優しくて儚くて柔らかい見た目のシアの心は強くたくましい。

その上今はそれでなくても結婚式の準備で忙しい。

シャドーの事があって大幅に遅れてしまっているのだ。

シアは、ホテルの中庭で結婚式を挙げて宴会場でパーテイをするつもりなのだ。

先日やっとウエデイングドレスが出来上がってきた。

でもダルにはまだ見せていない。

“当日のお楽しみ“と言っている。

そのドレスはリリーの部屋にトルソーに着せられて置いている。

今日は10月の半ばの日曜日でシアとダルの結婚式の日だ。

ダルにしてみればやっとこの日が来たと言う思いらしい。

もう前から一緒に暮らしているのにやはり結婚式はシアも待ち遠しかった。

シアがこのケイパック村にやって来てまだ二年ほどなのだが、もうずっとこの村にいるような感じがしている。

ホースパークや牧場の人達が婚約を祝ってBBQパーテイをしてくれてからも一年近くが過ぎている。
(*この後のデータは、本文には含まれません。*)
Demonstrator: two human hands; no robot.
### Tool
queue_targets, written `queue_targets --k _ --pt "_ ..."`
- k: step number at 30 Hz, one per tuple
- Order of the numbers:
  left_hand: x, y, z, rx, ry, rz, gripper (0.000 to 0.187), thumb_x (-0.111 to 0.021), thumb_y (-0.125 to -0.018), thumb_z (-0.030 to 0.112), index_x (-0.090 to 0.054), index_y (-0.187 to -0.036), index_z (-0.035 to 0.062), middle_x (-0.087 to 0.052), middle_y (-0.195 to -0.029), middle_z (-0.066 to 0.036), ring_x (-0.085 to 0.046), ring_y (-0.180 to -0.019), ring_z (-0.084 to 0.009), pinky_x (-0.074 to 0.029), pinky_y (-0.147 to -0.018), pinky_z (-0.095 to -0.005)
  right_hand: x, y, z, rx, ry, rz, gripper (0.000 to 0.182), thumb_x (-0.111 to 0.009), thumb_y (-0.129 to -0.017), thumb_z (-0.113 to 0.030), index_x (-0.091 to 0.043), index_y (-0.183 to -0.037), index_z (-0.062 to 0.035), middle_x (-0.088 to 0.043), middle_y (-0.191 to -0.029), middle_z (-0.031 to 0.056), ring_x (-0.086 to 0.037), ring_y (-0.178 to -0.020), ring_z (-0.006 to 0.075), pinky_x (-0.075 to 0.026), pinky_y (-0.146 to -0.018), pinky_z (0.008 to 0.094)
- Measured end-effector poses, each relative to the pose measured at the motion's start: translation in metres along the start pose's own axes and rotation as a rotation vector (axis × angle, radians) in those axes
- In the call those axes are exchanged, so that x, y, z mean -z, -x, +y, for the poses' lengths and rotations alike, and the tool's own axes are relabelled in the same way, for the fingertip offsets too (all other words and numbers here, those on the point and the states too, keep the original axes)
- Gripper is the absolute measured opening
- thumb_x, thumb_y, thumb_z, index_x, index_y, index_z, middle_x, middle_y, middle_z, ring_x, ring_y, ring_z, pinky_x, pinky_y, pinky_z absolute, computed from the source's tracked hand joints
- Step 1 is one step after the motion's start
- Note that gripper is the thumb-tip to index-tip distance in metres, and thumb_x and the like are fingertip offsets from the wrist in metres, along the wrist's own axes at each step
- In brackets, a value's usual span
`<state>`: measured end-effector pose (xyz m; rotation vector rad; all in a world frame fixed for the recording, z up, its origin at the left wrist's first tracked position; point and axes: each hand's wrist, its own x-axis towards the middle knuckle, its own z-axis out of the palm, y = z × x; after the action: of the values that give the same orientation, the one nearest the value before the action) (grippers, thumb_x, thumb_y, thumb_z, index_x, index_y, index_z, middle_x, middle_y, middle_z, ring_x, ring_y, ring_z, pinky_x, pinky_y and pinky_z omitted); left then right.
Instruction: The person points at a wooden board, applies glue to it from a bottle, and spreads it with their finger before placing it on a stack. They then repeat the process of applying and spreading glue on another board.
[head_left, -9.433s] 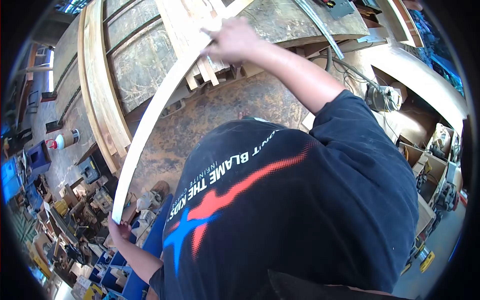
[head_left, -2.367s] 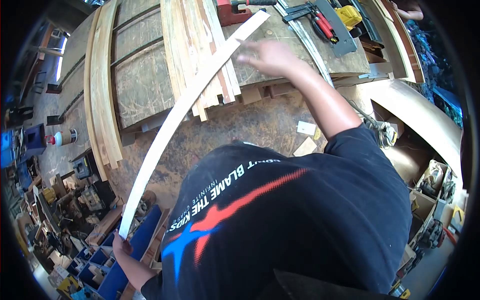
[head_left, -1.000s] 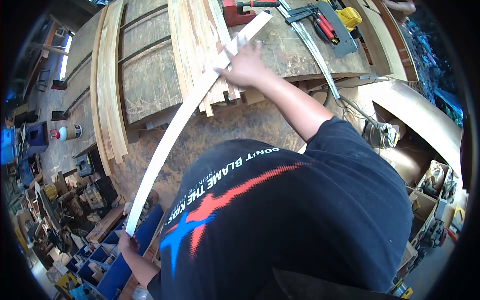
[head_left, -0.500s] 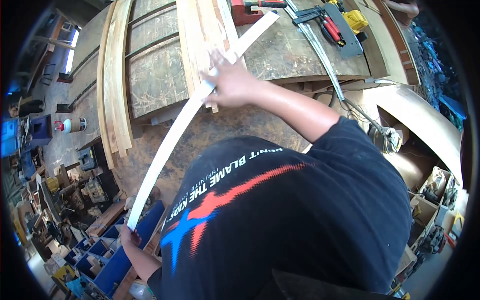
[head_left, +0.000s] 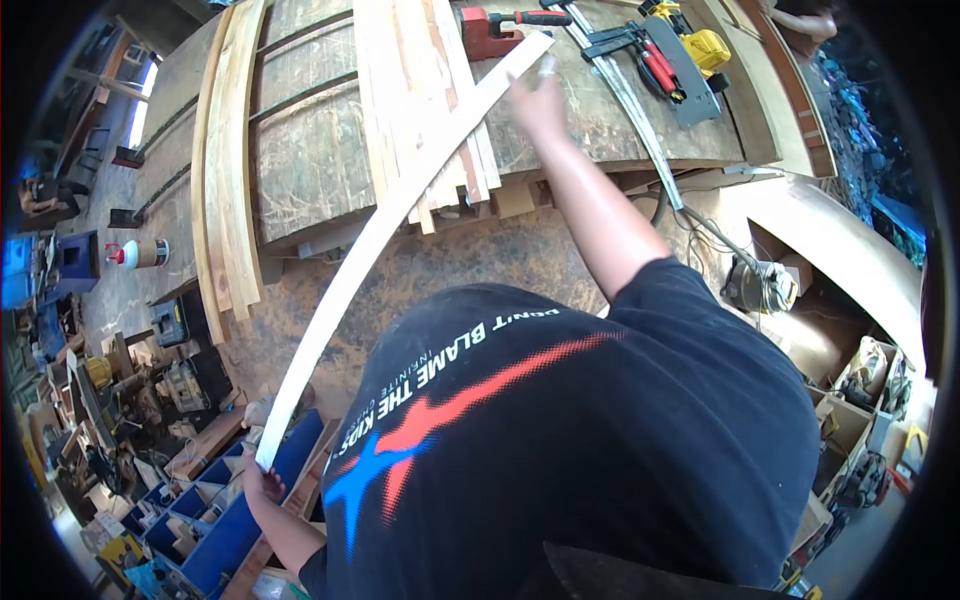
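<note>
A long pale wooden strip runs diagonally from the lower left up over the workbench, bowed in this wide view. My left hand is closed around its near end, low at the left. Beside the strip's far end is my right hand, fingers apart, with one fingertip right at the strip's edge. Several pale boards lie side by side on the bench beneath the strip. A red clamp rests just past the far end.
Right of my right hand lie a metal bar clamp and a yellow power tool. More long boards lie at the bench's left. A blue divided box and a glue bottle are at left. Another person's arm shows top right.
My right hand has slid from the strip's middle toward its far end, moving up and right. My left hand keeps its hold, and the strip has barely shifted.
</note>
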<state>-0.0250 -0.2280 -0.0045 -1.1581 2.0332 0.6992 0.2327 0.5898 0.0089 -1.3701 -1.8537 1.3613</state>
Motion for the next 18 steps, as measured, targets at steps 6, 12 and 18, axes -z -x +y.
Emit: queue_targets --k 6,12,18 --pt "-0.008 0.003 -0.001 -0.022 0.097 -0.056 0.051 -0.048 -0.097 0.068 -0.063 -0.094 0.0196 -0.052 -0.066 0.005 -0.051 -0.059 -0.013 -0.044 -0.062 -0.0364 -0.004 -0.048 0.009 -0.314 -1.241 0.037 0.085 -0.044 -0.101 -0.068 -0.024 -0.159 -0.0085 -0.036 -0.154 0.0304 -0.047 -0.137 0.0442 -0.044 -0.113 0.0505" --pt "0.008 -0.025 -0.026 -0.152 0.418 -0.235 0.041 -0.053 -0.1 0.056 -0.067 -0.1 0.0181 -0.064 -0.07 0.004 -0.057 -0.053 -0.0115 -0.053 -0.056 -0.0334 -0.016 -0.027 -0.039 -0.056 -1.315 0.104 0.082 -0.042 -0.098 -0.072 -0.041 -0.149 -0.0075 -0.044 -0.145 0.0241 -0.051 -0.13 0.0373 -0.043 -0.113 0.0566" --pt "0.025 -0.054 -0.075 -0.262 0.664 -0.59 0.036 -0.055 -0.101 0.044 -0.069 -0.108 0.0116 -0.074 -0.08 -0.001 -0.063 -0.057 -0.0154 -0.056 -0.056 -0.0331 -0.095 -0.05 -0.12 0.121 -1.289 -0.144 0.084 -0.04 -0.099 -0.07 -0.038 -0.151 -0.0042 -0.048 -0.147 0.0234 -0.046 -0.14 0.0402 -0.036 -0.119 0.0577"
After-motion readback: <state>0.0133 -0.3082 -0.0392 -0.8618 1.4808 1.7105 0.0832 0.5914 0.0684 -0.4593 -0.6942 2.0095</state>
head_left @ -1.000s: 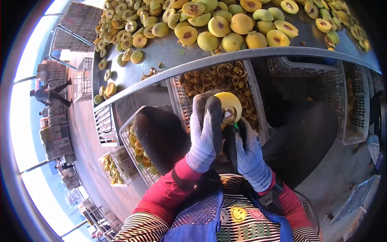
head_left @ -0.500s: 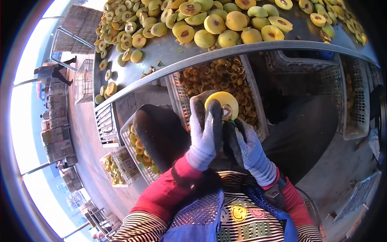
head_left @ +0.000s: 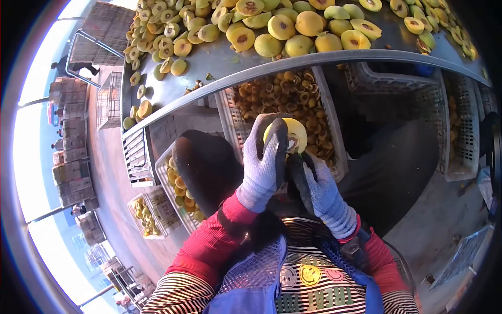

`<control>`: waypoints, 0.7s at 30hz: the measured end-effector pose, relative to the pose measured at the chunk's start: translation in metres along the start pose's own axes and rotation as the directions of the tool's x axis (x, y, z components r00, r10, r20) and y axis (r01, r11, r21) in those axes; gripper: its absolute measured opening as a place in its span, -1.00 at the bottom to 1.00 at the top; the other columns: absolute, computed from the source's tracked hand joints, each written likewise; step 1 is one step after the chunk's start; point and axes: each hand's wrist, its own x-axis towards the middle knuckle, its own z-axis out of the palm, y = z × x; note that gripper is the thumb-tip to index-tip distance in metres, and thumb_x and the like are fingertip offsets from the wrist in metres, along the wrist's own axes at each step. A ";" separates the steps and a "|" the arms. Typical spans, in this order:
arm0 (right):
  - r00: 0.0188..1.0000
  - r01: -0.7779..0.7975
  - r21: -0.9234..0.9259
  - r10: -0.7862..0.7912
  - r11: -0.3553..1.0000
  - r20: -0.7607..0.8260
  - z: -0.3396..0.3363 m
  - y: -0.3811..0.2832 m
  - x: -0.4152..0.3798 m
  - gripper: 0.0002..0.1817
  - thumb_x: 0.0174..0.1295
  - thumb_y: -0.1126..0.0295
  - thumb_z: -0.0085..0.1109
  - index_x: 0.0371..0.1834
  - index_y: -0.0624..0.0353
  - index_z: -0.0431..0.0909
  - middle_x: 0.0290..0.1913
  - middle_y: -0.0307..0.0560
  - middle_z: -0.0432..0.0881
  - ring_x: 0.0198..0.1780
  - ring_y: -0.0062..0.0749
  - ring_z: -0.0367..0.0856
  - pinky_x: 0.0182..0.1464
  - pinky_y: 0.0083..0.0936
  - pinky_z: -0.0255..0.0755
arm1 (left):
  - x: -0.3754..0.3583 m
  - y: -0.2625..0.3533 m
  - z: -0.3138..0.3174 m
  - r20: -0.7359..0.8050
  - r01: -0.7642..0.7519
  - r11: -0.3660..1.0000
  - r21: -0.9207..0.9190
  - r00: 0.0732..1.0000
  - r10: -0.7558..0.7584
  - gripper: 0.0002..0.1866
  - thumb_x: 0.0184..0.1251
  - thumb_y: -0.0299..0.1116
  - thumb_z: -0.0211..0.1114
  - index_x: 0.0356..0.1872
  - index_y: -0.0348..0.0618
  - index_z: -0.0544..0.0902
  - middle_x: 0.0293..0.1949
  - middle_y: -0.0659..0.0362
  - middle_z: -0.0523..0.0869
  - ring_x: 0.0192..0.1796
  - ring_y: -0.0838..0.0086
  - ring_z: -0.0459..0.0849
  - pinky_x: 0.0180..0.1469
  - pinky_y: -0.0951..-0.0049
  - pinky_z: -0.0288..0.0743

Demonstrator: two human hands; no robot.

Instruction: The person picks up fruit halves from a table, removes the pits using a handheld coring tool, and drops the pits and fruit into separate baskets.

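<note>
Held up over my lap is a halved yellow peach (head_left: 297, 131), its cut face turned up and a hollow showing at its centre. My left hand (head_left: 266, 157), in a white glove with dark fingertips, wraps round its left side. My right hand (head_left: 318, 183), gloved alike, is closed just below the fruit around a small pitting tool (head_left: 291, 143); only its pale metal tip shows at the hollow, and its handle is hidden by the fingers. Beneath the hands stands a plastic crate (head_left: 328, 112) of brown, cup-shaped fruit scraps.
Many peach halves (head_left: 267, 46) lie on a metal table (head_left: 230, 70) with a raised rim ahead. Crates of fruit halves (head_left: 180, 191) stand at my left knee. More crates (head_left: 463, 131) are at the right. Stacked crates (head_left: 70, 141) and people stand far left.
Both hands stay at the peach half, which has tilted slightly and shifted a little left. The view has moved slightly. The person at the far left has moved behind the crate stack.
</note>
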 end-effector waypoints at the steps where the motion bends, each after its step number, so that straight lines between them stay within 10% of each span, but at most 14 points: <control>1: 0.973 -0.217 0.184 0.197 0.959 0.122 -0.008 -0.002 0.004 -0.69 0.29 0.51 0.07 0.08 0.36 0.42 -0.11 0.18 0.53 -0.13 0.02 0.52 -0.05 -0.25 0.41 | 0.001 -0.001 -0.002 0.049 0.004 1.000 0.021 0.999 -0.005 -0.70 0.43 -0.26 0.11 -0.07 -0.34 0.52 -0.25 0.15 0.56 -0.17 0.59 0.50 -0.11 0.54 0.43; 3: 0.894 -0.433 0.327 0.355 0.840 0.272 -0.015 0.000 0.006 -0.68 0.29 0.50 0.06 0.08 0.36 0.42 -0.09 0.18 0.52 -0.13 0.05 0.51 -0.04 -0.24 0.40 | 0.002 -0.001 -0.003 0.049 -0.010 0.999 0.051 0.999 0.008 -0.71 0.42 -0.27 0.11 -0.11 -0.36 0.51 -0.30 0.13 0.54 -0.22 0.58 0.51 -0.14 0.53 0.44; 12: 0.975 -0.117 0.138 0.087 0.983 0.206 0.002 0.019 -0.018 -0.66 0.40 0.34 -0.02 0.14 0.30 0.39 -0.13 0.01 0.54 -0.12 -0.26 0.55 -0.06 -0.38 0.44 | 0.005 -0.002 -0.009 0.170 -0.218 0.914 0.344 0.971 0.167 -0.79 0.36 -0.37 0.11 -0.15 -0.34 0.51 -0.40 -0.07 0.59 -0.35 0.21 0.65 -0.26 0.38 0.47; 13: 0.816 -0.577 0.562 0.406 0.592 0.411 0.003 0.018 -0.020 -0.67 0.42 0.30 -0.04 0.13 0.26 0.41 -0.13 -0.03 0.55 -0.15 -0.34 0.56 -0.12 -0.45 0.45 | 0.006 -0.004 -0.009 0.168 -0.242 0.911 0.335 0.966 0.195 -0.78 0.35 -0.38 0.11 -0.12 -0.33 0.51 -0.37 -0.07 0.61 -0.31 0.21 0.67 -0.23 0.38 0.48; 14: 0.535 -0.754 0.646 0.458 -0.120 0.710 0.004 0.017 -0.021 -0.68 0.44 0.26 -0.07 0.12 0.22 0.44 -0.13 -0.08 0.55 -0.17 -0.43 0.57 -0.17 -0.53 0.46 | 0.005 -0.007 -0.009 0.183 -0.270 0.908 0.321 0.958 0.221 -0.77 0.35 -0.38 0.10 -0.09 -0.33 0.51 -0.34 -0.07 0.63 -0.28 0.20 0.68 -0.20 0.38 0.49; 18: 0.592 -0.751 0.658 0.391 -0.049 0.705 -0.008 0.001 -0.002 -0.67 0.44 0.12 -0.10 -0.03 0.13 0.49 -0.32 -0.19 0.56 -0.44 -0.57 0.54 -0.45 -0.69 0.41 | 0.013 -0.004 -0.013 0.276 -0.195 0.961 0.197 0.951 0.136 -0.73 0.35 -0.38 0.11 -0.01 -0.32 0.51 -0.25 -0.07 0.66 -0.18 0.27 0.69 -0.09 0.40 0.51; 20: 0.409 -0.649 0.505 0.298 -0.569 0.862 -0.015 -0.010 0.016 -0.60 0.42 -0.04 -0.13 -0.25 0.07 0.45 -0.58 -0.28 0.44 -0.69 -0.63 0.35 -0.69 -0.72 0.23 | 0.021 -0.004 -0.017 0.328 -0.083 0.995 0.051 0.943 0.061 -0.74 0.35 -0.39 0.13 -0.03 -0.32 0.51 -0.27 0.02 0.66 -0.18 0.42 0.66 -0.09 0.43 0.51; 21: 0.435 -0.665 0.513 0.277 -0.542 0.857 -0.015 -0.009 0.024 -0.60 0.42 -0.04 -0.13 -0.25 0.07 0.45 -0.58 -0.28 0.44 -0.69 -0.63 0.35 -0.69 -0.72 0.23 | 0.021 0.001 -0.019 0.347 -0.014 1.000 0.004 0.938 0.012 -0.76 0.35 -0.41 0.13 -0.03 -0.31 0.51 -0.29 0.09 0.65 -0.21 0.50 0.63 -0.10 0.44 0.51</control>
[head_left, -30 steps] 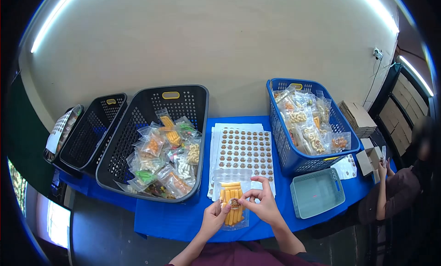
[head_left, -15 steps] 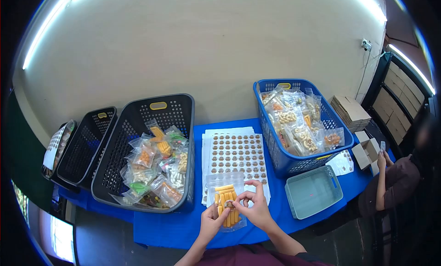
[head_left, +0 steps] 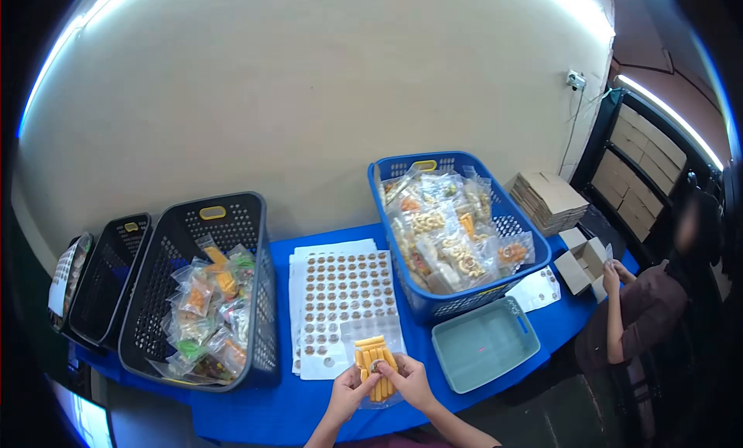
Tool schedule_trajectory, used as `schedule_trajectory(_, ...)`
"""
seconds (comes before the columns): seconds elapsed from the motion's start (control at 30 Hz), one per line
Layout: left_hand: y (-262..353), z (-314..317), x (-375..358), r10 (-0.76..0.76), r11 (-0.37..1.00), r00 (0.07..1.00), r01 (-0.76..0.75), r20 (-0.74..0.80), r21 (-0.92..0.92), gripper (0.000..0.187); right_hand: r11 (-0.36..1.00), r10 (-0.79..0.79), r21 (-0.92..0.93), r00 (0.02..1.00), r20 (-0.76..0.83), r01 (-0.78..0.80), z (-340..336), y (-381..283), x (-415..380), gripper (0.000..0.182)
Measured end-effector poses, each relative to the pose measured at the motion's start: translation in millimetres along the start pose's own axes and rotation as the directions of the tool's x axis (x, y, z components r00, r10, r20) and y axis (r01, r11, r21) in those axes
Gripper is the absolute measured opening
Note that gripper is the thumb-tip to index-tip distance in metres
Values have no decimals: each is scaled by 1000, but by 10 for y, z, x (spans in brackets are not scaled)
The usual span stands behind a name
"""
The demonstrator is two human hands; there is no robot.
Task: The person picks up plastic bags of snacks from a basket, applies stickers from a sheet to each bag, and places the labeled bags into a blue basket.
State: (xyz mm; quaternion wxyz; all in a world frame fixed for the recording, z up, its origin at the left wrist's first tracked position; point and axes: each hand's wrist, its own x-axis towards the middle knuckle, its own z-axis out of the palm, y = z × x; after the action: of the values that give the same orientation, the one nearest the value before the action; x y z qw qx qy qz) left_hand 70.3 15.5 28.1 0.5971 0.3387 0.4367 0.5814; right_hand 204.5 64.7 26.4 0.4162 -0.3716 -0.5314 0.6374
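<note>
A clear plastic bag of yellow stick snacks (head_left: 371, 330) is held low in front of me, over the table's front edge. My left hand (head_left: 348, 391) grips the bag's left side, thumb on the front. My right hand (head_left: 410, 382) clasps its right side, with the thumb on a round brown sticker (head_left: 377, 366) on the bag's front. The fingers behind the bag are hidden. Just beyond it lie white sheets of round stickers (head_left: 344, 282), with a bare spot near the bottom of the top sheet.
Left of the sheets stands a black basket (head_left: 267, 309) of snack bags; to their right is a blue basket (head_left: 449, 305) of more bags. A grey-green tray (head_left: 484, 355) sits in front. Another person (head_left: 635, 309) handles something small beside an open carton (head_left: 580, 266).
My right hand has gone from pinching at the sticker with raised fingers to holding the bag's side, thumb on the sticker. The view has turned to the right.
</note>
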Motion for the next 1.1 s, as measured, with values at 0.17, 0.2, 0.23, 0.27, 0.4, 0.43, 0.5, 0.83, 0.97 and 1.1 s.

早いものだ。

シアのドレスはオフショルダーでマーメイドラインのシンプルで気品の漂うものだ。

真っ白ではなくアイボリー色の生地が落ち着いている。

ブーケは真っ白なバラだけで作った。

ウエデイングベールはダルの母親が使ったアンテイークレースの豪華な物で、二段になっている。

下のレースは裾が長く引いている。

上のレースをマギーが泣きながらベールダウンしてくれて、リリーが父親の代わりにエスコートしてくれる。